# REQUIRED ACTION
Give back the listing word for word, from top to bottom.

# DATA EXTRACT
◆ ◆ ◆ ◆ ◆
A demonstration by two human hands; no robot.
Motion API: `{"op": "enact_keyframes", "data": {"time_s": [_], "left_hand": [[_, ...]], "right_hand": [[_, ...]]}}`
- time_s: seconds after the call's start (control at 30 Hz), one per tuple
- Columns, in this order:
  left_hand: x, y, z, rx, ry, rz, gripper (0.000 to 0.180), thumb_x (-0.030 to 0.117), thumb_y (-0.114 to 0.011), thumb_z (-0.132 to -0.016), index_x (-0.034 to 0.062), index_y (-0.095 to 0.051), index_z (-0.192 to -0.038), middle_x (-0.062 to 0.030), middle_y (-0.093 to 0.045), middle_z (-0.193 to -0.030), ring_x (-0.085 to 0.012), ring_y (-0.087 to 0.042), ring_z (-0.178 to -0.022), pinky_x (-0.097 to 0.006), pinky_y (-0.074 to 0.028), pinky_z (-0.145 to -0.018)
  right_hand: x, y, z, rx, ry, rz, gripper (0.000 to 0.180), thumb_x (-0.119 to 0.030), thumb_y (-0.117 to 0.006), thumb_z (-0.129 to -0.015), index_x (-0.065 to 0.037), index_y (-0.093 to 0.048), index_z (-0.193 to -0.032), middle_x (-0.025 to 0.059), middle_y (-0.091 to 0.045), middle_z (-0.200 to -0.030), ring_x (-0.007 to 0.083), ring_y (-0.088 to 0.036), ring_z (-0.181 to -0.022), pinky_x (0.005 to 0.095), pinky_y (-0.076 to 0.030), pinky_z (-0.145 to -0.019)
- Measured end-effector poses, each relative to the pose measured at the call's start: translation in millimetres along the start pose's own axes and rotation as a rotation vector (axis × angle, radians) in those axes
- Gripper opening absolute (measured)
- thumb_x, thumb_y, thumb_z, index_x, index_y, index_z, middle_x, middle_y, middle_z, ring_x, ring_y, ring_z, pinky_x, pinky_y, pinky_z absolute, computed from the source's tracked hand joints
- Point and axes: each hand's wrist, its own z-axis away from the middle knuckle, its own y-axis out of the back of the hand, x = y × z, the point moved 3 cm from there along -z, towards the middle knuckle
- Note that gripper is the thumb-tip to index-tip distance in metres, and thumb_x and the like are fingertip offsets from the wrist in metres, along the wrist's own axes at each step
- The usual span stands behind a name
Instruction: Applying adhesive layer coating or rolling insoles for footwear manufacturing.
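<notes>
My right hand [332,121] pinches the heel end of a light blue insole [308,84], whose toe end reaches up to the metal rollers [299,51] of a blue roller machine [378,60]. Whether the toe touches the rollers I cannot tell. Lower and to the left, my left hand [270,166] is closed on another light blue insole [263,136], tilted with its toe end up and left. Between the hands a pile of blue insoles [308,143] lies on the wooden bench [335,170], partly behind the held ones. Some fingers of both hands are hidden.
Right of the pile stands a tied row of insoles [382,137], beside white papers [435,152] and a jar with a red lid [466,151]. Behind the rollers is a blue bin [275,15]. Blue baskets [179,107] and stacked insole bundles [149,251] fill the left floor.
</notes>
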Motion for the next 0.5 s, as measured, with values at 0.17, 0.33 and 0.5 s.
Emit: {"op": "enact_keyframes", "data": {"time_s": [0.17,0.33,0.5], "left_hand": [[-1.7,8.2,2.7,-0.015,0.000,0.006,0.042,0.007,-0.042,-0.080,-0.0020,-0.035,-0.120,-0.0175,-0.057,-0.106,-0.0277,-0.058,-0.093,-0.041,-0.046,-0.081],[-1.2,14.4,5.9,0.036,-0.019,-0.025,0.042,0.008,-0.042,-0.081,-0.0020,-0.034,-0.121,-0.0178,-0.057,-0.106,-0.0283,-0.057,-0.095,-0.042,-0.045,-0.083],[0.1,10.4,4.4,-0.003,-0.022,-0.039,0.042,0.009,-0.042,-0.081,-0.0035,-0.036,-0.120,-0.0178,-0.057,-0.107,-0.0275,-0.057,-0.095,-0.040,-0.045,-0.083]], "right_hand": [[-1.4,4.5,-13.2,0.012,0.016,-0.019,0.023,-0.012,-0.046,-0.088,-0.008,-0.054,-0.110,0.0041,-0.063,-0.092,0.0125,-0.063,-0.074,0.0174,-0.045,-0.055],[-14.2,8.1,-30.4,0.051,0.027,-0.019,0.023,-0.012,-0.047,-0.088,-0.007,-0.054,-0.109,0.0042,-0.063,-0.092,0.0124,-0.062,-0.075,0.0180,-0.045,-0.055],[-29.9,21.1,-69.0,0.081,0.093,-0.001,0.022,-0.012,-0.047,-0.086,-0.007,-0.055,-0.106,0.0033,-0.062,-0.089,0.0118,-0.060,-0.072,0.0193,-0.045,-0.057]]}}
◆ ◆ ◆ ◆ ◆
# ANSWER SECTION
A demonstration by two human hands; no robot.
Motion API: `{"op": "enact_keyframes", "data": {"time_s": [_], "left_hand": [[_, ...]], "right_hand": [[_, ...]]}}`
- time_s: seconds after the call's start (control at 30 Hz), one per tuple
- Columns, in this order:
  left_hand: x, y, z, rx, ry, rz, gripper (0.000 to 0.180), thumb_x (-0.030 to 0.117), thumb_y (-0.114 to 0.011), thumb_z (-0.132 to -0.016), index_x (-0.034 to 0.062), index_y (-0.095 to 0.051), index_z (-0.192 to -0.038), middle_x (-0.062 to 0.030), middle_y (-0.093 to 0.045), middle_z (-0.193 to -0.030), ring_x (-0.085 to 0.012), ring_y (-0.087 to 0.042), ring_z (-0.178 to -0.022), pinky_x (-0.097 to 0.006), pinky_y (-0.074 to 0.028), pinky_z (-0.145 to -0.018)
  right_hand: x, y, z, rx, ry, rz, gripper (0.000 to 0.180), thumb_x (-0.119 to 0.030), thumb_y (-0.117 to 0.006), thumb_z (-0.129 to -0.015), index_x (-0.065 to 0.037), index_y (-0.093 to 0.048), index_z (-0.193 to -0.032), middle_x (-0.025 to 0.059), middle_y (-0.091 to 0.045), middle_z (-0.200 to -0.030), ring_x (-0.007 to 0.083), ring_y (-0.088 to 0.036), ring_z (-0.181 to -0.022), pinky_x (0.005 to 0.095), pinky_y (-0.076 to 0.030), pinky_z (-0.145 to -0.019)
- Measured end-effector poses, each relative to the pose measured at the call's start: translation in millimetres along the start pose's own axes and rotation as a rotation vector (axis × angle, radians) in those axes
- Gripper opening absolute (measured)
- thumb_x, thumb_y, thumb_z, index_x, index_y, index_z, middle_x, middle_y, middle_z, ring_x, ring_y, ring_z, pinky_x, pinky_y, pinky_z absolute, computed from the source's tracked hand joints
- Point and axes: each hand's wrist, its own z-axis away from the middle knuckle, its own y-axis out of the back of the hand, x = y × z, the point moved 3 cm from there along -z, towards the middle knuckle
- Note that gripper is the thumb-tip to index-tip distance in metres, and thumb_x and the like are fingertip offsets from the wrist in metres, along the wrist's own axes at each step
- The usual span stands behind a name
Instruction: Applying adhesive layer coating or rolling insoles for footwear manufacturing.
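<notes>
My right hand [332,121] pinches the heel end of a light blue insole [308,84], whose toe end reaches up to the metal rollers [299,51] of a blue roller machine [378,60]. Whether the toe touches the rollers I cannot tell. Lower and to the left, my left hand [270,166] is closed on another light blue insole [263,136], tilted with its toe end up and left. Between the hands a pile of blue insoles [308,143] lies on the wooden bench [335,170], partly behind the held ones. Some fingers of both hands are hidden.
Right of the pile stands a tied row of insoles [382,137], beside white papers [435,152] and a jar with a red lid [466,151]. Behind the rollers is a blue bin [275,15]. Blue baskets [179,107] and stacked insole bundles [149,251] fill the left floor.
</notes>
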Motion for the next 0.5 s, as measured, with values at 0.17, 0.33 and 0.5 s.
Emit: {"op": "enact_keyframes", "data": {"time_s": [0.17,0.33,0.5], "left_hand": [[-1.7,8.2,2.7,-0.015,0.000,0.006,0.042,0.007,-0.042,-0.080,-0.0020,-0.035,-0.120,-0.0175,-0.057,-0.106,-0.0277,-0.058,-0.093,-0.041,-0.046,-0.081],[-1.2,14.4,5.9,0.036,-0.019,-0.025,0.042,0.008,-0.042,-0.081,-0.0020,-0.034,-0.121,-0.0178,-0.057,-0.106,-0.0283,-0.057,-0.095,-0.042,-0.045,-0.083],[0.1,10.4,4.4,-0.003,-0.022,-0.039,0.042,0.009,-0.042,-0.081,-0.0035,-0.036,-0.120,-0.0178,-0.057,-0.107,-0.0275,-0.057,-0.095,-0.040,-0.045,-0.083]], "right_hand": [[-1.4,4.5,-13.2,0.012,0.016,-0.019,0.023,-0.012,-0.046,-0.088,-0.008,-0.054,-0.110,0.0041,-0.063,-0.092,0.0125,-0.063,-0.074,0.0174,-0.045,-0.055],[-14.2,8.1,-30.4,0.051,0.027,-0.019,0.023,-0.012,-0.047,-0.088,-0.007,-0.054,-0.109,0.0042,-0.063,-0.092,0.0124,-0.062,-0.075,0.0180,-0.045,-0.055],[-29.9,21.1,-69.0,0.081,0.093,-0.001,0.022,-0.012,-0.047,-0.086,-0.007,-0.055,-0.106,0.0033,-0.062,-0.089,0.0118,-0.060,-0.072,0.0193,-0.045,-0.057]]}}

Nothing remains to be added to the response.